I decided to give it one more shot.

“Has it ever occurred to you that other ESPs may want that ad for competitive analysis?” I wrote in my second comment.

“Good direct marketers want as many competitive ads as they can get. It helps them learn what their competitors believe is working. Plus it gives them ideas. I’ve been one. I know what I’m talking about here.

“And I, of all people, cannot segment my list. It’s not my list. It’s Penton’s list.

“Moreover, while Penton’s not perfect, that campaign went against nothing I’ve ever preached against.

“You subscribed to Magilla Marketing.

“You’re in the industry.

“You’re a relevant target for that ad.

“Also, the client pays the same whether Penton makes the effort to suppress the minuscule number of ESP domains out or not. Your wasting-money argument is ludicrous.”

And Boyd wasn’t done either.

“Thanks Ken.

“Just as you have opinions, I do as well. And I choose to post them here on my blog.

“I really I would not care to see what other ESPs are thinking of my offers. Why, they will not convert. If they spend that much time worrying about my pricing, discount, offer strategy and do not focus on their strengths then they are going to lose the battle.

“Hell and all of them are subscribed to our resource center and own newsletter anyway. It is entertaining to look sometimes, but our focus is on our customers and new clients not on the comp.

“As a marketer you should look at what is going to help you drive conversion. Last I checked I am not buying ESP services. Relevance is key and segmentation is everything in email, and this goes double for a list rental, sponsorship or anything else you want to call it.

“I realize you do not have much control over how your list is used and it is handled by the publication, but it has your name all over it and to me that could be a reputation killer.”

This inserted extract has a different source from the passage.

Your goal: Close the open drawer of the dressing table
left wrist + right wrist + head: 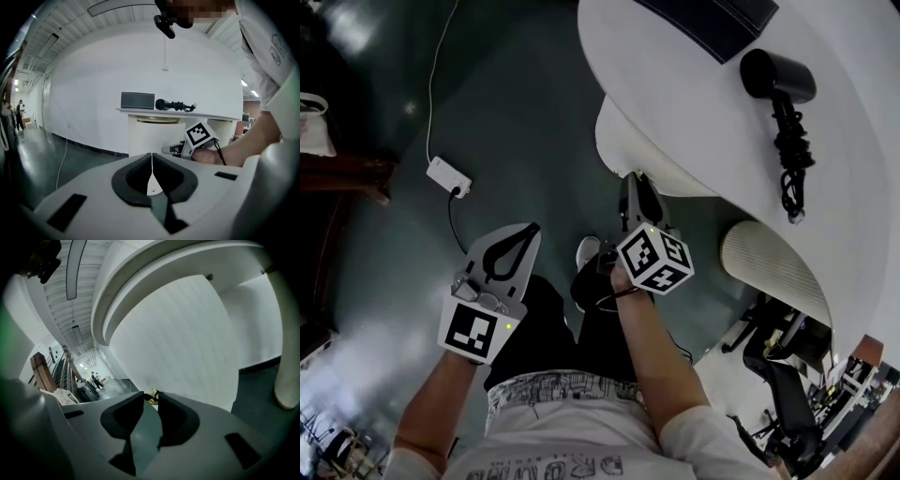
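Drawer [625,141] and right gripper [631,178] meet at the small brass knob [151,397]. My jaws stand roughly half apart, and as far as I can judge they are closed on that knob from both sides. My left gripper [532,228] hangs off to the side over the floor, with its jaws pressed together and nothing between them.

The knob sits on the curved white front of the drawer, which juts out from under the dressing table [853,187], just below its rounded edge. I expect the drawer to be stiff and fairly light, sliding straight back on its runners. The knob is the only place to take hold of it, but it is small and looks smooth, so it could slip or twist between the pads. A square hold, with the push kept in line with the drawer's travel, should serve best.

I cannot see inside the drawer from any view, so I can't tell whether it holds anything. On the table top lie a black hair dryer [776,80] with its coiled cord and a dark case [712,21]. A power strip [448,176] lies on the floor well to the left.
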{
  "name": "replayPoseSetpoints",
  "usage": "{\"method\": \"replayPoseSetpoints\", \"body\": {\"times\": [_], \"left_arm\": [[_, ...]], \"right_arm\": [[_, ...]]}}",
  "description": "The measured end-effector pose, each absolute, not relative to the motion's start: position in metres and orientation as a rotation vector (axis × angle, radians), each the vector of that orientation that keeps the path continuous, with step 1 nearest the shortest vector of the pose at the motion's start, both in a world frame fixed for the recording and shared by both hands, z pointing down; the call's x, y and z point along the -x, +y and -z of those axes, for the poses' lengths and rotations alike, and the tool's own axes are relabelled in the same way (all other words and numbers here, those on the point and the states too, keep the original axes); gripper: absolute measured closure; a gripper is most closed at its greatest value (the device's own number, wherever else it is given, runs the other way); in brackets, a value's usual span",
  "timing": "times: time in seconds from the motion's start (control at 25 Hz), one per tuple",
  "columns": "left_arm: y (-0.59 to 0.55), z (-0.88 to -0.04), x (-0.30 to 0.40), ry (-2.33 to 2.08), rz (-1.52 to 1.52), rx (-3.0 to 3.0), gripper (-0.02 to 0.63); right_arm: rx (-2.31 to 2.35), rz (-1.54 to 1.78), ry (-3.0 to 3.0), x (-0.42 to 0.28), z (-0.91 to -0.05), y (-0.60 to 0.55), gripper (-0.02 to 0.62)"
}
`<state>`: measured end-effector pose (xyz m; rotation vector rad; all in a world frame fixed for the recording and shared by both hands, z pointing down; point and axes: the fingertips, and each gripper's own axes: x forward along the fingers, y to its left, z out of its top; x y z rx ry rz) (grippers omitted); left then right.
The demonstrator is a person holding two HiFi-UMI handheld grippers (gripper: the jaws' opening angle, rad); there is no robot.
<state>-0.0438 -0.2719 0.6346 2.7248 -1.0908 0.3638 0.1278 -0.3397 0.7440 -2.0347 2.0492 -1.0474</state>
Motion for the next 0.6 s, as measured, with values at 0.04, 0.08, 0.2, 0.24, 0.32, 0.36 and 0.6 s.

What, is English this guy’s second language? I had just explained I have no control over this publication’s list. Not “not much” control. No control. As in “none.” Could I have been any clearer?

And if Boyd is to be believed, he does no competitive analysis at eROI.

Apparently he doesn’t understand that when a competitor engages in a marketing tactic repeatedly, it means they’ve determined it works.

Stealing ideas is one of direct marketing’s oldest practices. It’s one shortcut to crafting more effective campaigns.

Boyd’s competitors certainly understand the concept. That’s why they all subscribe to eROI’s resource center. At least now they know they can post their ’09 marketing plans online and Boyd’s never going to see them. Heck, they can e-mail them to him and he’ll never see them.

And the only threat to my reputation in this nonsense is Boyd’s breathtakingly ignorant, snide post.

This is not a case of two guys having a legitimate, friendly difference of opinion. This is a case of a blogger who tried to smear my professional reputation by accusing me of committing a potentially career-destroying act I didn’t commit. Then he tried to smear my employer by claiming it did something wrong when it didn’t.

And then when irrefutably called out on his irresponsible, contemptible post, rather than apologize for wrongly smearing me and my employer, he became even more smug.

Even worse, he had the audacity to lecture me.

Either Boyd is too dense to realize when he’s wrong, or he’s too immature to admit it. Take your pick.